19 NGOs decry conditions at the site, now worse than ever, and call for sustainable solutions to both decongest the islands and improve conditions across first receptions centres in North Aegean Sea.
Athens, September 13, 2018 – Over 17,000 people remain crammed in Greek island reception centers with a total capacity for only 6,000, living in desperate conditions which do not meet humanitarian standards. This, despite public assurances from the Greek Minister of Migration Policy, Dimitris Vitsas, that the islands would be decongested by September and that thousands of new places would be created on the Greek mainland. As conditions continue to deteriorate, 19 civil society organisations once again urge authorities to engage in the creation of sustainable solutions for the decongestion of the islands and to immediately improve reception conditions for refugees. It is nothing short of shameful that people are expected to endure such horrific conditions on European soil.
Moria, the first reception centre on the Greek island of Lesvos, recently described in a BBC report as “the worst refugee camp in the world,” is currently hosting almost three times its capacity.
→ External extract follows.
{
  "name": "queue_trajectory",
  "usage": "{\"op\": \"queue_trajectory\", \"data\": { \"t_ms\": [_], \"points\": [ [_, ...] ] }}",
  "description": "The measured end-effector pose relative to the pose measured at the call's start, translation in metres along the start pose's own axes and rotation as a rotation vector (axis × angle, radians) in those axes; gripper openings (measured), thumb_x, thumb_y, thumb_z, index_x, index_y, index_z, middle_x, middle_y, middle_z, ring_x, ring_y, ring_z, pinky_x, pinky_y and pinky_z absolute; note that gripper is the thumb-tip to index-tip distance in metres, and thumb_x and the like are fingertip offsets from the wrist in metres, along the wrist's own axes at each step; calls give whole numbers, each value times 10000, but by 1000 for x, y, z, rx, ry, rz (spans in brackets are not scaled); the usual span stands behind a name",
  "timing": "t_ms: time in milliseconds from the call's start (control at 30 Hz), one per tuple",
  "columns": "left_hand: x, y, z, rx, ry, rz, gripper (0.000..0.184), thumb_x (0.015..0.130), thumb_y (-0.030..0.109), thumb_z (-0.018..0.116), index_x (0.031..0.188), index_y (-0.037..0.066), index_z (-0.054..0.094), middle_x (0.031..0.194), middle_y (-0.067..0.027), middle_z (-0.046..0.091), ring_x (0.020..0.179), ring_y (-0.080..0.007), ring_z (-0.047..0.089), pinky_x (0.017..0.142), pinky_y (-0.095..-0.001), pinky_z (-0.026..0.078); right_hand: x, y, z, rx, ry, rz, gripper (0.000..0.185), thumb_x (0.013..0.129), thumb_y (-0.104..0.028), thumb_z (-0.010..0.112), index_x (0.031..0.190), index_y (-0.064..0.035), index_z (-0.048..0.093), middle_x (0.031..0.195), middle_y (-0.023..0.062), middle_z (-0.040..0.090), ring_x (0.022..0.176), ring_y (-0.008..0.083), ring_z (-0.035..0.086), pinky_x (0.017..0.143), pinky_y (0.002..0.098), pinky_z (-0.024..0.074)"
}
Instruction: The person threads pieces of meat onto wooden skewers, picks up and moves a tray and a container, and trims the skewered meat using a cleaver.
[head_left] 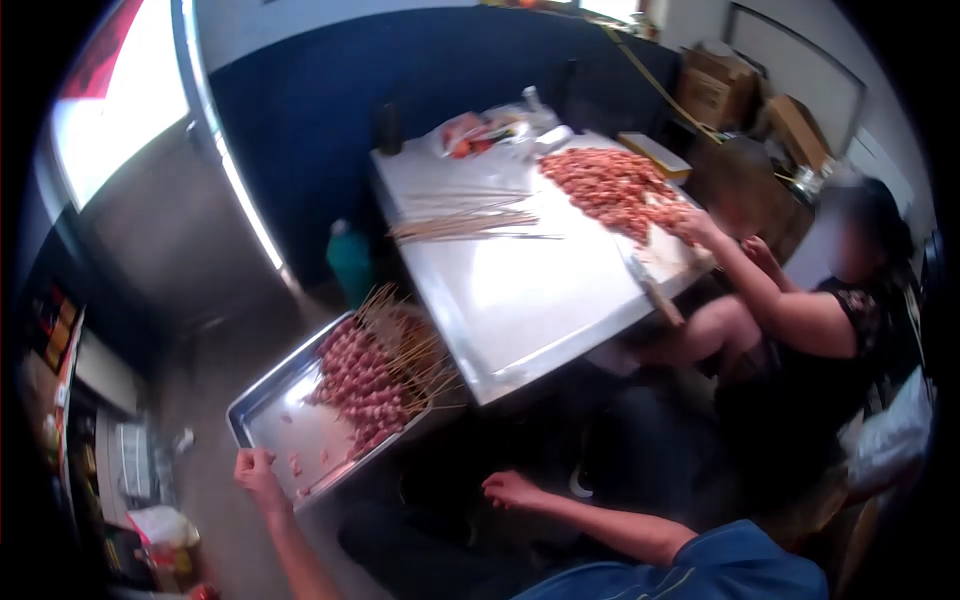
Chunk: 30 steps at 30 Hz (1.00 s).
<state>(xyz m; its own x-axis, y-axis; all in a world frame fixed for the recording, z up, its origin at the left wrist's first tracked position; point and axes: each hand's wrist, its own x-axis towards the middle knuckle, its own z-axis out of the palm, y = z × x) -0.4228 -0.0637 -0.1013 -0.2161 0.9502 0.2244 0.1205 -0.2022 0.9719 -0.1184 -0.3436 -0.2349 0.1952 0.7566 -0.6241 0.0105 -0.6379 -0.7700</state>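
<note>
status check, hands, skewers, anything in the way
Left hand at tray; right hand apart, seemingly empty. Skewers piled in tray. Table corner close by, possibly in the way.

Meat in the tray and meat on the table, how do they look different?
The tray meat is mostly threaded on sticks, while the table meat lies loose in small pieces. The tray meat looks pinker and a bit purplish; the table meat looks more orange-red. The tray meat is bunched toward one side of its tray, while the table meat spreads in a broad heap on the table. Both look reddish.
</note>
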Motion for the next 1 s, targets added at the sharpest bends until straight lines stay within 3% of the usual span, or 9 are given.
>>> {"op": "queue_trajectory", "data": {
  "t_ms": [200,267,400,600,667,867,933,967,1000],
  "points": [
    [-59,110,133,151,-575,456,172,831,38,592,675,22,522,606,18,499,584,-67,455,542,-243,358,-59,-4,-19,60,13,-93,370,889,-226,582,1188,-8,603,952,93,665,756,141,639,580,259,526],
    [-74,95,165,28,-552,393,111,814,49,624,746,15,543,675,-54,545,604,-121,506,575,-269,411,-72,0,-22,91,27,-124,374,889,-223,581,1190,-1,600,952,92,669,761,142,645,597,255,529],
    [-77,59,167,410,-594,578,232,715,40,631,932,26,550,948,-147,520,827,-306,586,697,-392,484,-82,24,-21,259,58,-156,314,845,-212,590,1078,-14,660,863,85,686,725,151,663,614,277,533],
    [-73,17,159,691,-459,845,528,760,144,703,1246,54,519,1168,-182,534,1034,-318,584,866,-377,501,-63,50,-11,254,-8,-133,307,885,-210,557,1097,-3,640,850,78,667,684,133,622,579,263,507],
    [-80,42,168,210,-733,520,611,771,161,697,1326,57,463,1248,-188,525,1158,-336,535,944,-410,480,-82,33,-7,346,-9,-151,198,854,-210,567,976,-83,657,720,25,640,531,114,553,450,260,447],
    [-63,16,159,401,-919,637,842,793,375,691,1441,4,301,1463,-239,332,1328,-381,372,1102,-441,329,-80,42,-11,251,73,-225,173,844,-213,569,949,-127,676,716,63,665,539,167,611,449,292,491],
    [-65,0,163,844,-434,1140,666,792,258,666,1341,-29,422,1277,-251,507,1049,-336,599,872,-393,521,-78,48,-11,283,108,-268,185,838,-223,575,956,-123,677,697,62,665,537,175,616,448,302,493],
    [-67,-14,171,840,-461,1133,666,792,258,666,1341,-29,422,1277,-251,507,1049,-336,599,872,-393,521,-79,50,-12,223,132,-214,177,824,-217,601,950,-122,682,713,74,675,545,184,630,451,302,498],
    [-75,4,182,607,-636,1113,652,809,220,646,1367,0,392,1295,-217,505,1081,-324,588,888,-400,520,-92,40,-18,230,111,-281,247,849,-158,548,995,3,666,772,84,660,657,144,623,570,279,505]
  ]
}}
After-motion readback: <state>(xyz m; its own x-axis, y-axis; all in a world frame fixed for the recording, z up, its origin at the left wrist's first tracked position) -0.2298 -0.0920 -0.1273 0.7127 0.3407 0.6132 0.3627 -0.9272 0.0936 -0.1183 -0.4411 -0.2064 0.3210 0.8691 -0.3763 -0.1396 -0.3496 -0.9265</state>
The sewage system does not work and filthy toilet water reaches the tents and mattresses where children sleep. This, despite funds for sewage system improvement having been approved for some time. Reports of sexual violence and abuse are on the rise. The first reception centre on Samos is six times over its capacity.
In addition, chronic shortages in crucial staff are further exacerbated by the constant resignations of health professionals working in the island sites, who are resigning as a result of untenable working conditions. The Keelpno coordinator on Samos was recently quoted in the Greek press as saying that, despite Greece’s ongoing financial struggles, “medical staff prefer taking the road of unemployment, rather than having to work under such conditions”. Earlier this week, staff at Moria staged a strike to protest conditions at the site. Also this week, the Prefecture of the Northern Aegean described Moria as “unsuitable and dangerous for public health and the environment,” and warned that the site would be closed in 30 days if sanitary conditions are not improved dramatically. In this environment, civil society organisations working on the islands also find it increasingly difficult to do their work.
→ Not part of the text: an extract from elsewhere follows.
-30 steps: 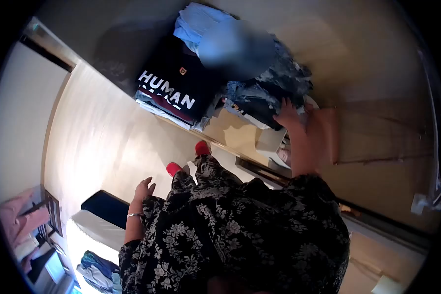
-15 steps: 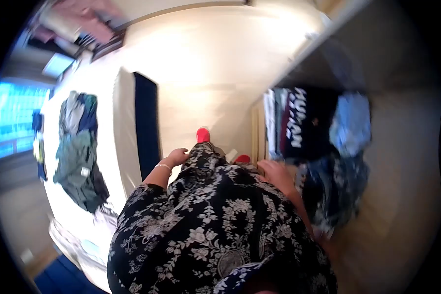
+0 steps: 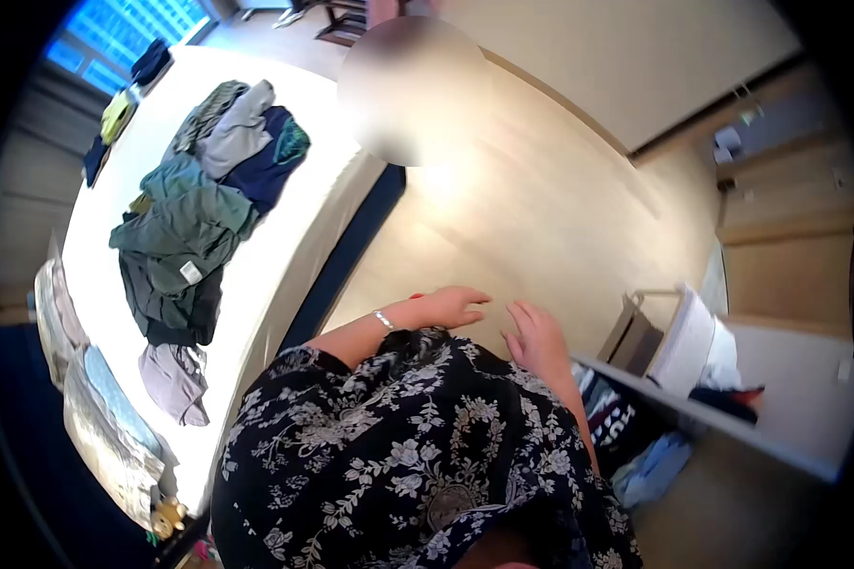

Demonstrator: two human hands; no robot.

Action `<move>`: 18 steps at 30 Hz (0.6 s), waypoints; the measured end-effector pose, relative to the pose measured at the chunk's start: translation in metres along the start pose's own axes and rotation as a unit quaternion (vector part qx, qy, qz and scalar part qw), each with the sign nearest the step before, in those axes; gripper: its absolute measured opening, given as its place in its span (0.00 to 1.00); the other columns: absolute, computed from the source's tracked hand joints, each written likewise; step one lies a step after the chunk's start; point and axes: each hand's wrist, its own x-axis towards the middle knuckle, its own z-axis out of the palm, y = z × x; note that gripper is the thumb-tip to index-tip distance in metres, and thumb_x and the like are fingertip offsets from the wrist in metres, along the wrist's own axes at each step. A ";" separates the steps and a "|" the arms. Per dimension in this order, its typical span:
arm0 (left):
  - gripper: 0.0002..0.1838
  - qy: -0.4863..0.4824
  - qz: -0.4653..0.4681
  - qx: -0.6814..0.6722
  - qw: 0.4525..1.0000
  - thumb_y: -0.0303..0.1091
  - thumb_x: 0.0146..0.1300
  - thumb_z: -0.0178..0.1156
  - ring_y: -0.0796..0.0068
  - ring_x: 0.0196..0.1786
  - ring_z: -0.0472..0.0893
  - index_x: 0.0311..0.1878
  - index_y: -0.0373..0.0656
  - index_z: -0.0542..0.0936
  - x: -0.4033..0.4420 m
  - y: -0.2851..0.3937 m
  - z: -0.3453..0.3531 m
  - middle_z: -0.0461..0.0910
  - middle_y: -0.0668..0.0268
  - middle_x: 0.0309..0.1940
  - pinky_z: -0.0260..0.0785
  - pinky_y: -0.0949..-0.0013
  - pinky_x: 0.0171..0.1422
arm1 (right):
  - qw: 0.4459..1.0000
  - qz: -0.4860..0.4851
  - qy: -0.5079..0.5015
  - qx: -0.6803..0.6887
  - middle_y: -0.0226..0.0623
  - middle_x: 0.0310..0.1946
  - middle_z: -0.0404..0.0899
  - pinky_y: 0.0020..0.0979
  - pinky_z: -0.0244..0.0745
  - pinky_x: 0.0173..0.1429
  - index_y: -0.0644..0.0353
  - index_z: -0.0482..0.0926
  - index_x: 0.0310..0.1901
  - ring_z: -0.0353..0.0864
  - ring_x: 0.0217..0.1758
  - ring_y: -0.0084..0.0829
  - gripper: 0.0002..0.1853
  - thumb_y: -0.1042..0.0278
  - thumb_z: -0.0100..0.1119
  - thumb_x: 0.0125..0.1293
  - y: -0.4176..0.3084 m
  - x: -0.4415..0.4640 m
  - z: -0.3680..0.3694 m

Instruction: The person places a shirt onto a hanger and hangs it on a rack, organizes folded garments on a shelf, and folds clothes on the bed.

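My left hand hovers in front of my waist, fingers stretched out and holding nothing, with a bracelet round the wrist. Close beside it my right hand is also unfolded and bare. Both are in front of the black floral garment I wear. To the left, a dark green garment with a white tag lies in a loose heap on the bed. A grey garment and a navy one lie farther up that heap.
Folded clothes and a light blue garment are low on the right, behind a panel edge. A white storage box stands beyond. Pillows and a plush toy lie at the bed's near left. A blurred patch covers the top middle.
My view has swung to the right, so the bed now slants across the left. The clothes on the right have dropped lower in view. Both hands have come nearer each other in front of me.
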 end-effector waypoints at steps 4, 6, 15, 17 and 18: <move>0.18 0.027 0.057 -0.028 0.998 0.37 0.57 0.57 0.53 0.47 0.78 0.49 0.39 0.76 0.033 0.022 -0.053 0.77 0.50 0.46 0.69 0.60 0.53 | 0.993 -0.086 0.043 0.067 0.46 0.47 0.74 0.40 0.70 0.52 0.63 0.70 0.53 0.74 0.49 0.45 0.24 0.72 0.60 0.52 -0.007 0.084 -0.004; 0.16 -0.050 -0.045 -0.039 0.997 0.32 0.56 0.58 0.54 0.47 0.77 0.47 0.39 0.76 0.025 0.069 -0.007 0.79 0.50 0.43 0.69 0.59 0.53 | 0.994 -0.078 0.033 0.071 0.46 0.47 0.74 0.40 0.70 0.52 0.62 0.69 0.54 0.74 0.49 0.46 0.25 0.73 0.59 0.53 -0.005 0.024 -0.022; 0.12 0.147 -0.060 0.001 0.987 0.34 0.59 0.54 0.51 0.44 0.76 0.43 0.40 0.78 0.007 0.057 -0.030 0.77 0.51 0.39 0.68 0.56 0.49 | 0.971 -0.165 -0.155 0.078 0.48 0.46 0.76 0.39 0.71 0.50 0.60 0.68 0.57 0.75 0.47 0.45 0.26 0.70 0.60 0.55 0.024 0.095 -0.039; 0.14 0.208 -0.100 0.010 0.973 0.35 0.60 0.54 0.53 0.47 0.76 0.47 0.41 0.77 0.003 0.050 -0.037 0.77 0.52 0.43 0.68 0.57 0.52 | 0.949 -0.202 -0.240 -0.016 0.48 0.44 0.77 0.40 0.71 0.50 0.62 0.69 0.55 0.75 0.47 0.44 0.25 0.69 0.61 0.54 0.027 0.135 -0.054; 0.16 0.283 -0.101 0.003 0.954 0.37 0.59 0.53 0.53 0.48 0.76 0.49 0.41 0.77 0.001 0.047 -0.038 0.77 0.52 0.44 0.68 0.58 0.53 | 0.947 -0.246 -0.205 -0.035 0.47 0.43 0.77 0.40 0.71 0.52 0.63 0.71 0.53 0.75 0.48 0.45 0.25 0.68 0.62 0.52 0.033 0.154 -0.055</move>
There is no excuse for the shameful conditions in which thousands of people remain trapped in limbo while they wait out their asylum claims. The Greek authorities must take immediate and urgent action to ensure that refugees benefit from full access to their basic rights and that they are accommodated in dignified conditions, in accordance with national and international law. The relief measures promised by the Greek authorities to create thousands of additional safe and dignified accommodation spaces on the mainland and transfer people off the islands to the mainland must be implemented immediately as a matter of urgency. At the same time, EU leaders should urgently renew efforts to unblock discussions on the implementation of a fair and permanent mechanism of responsibility allocation within the European Union.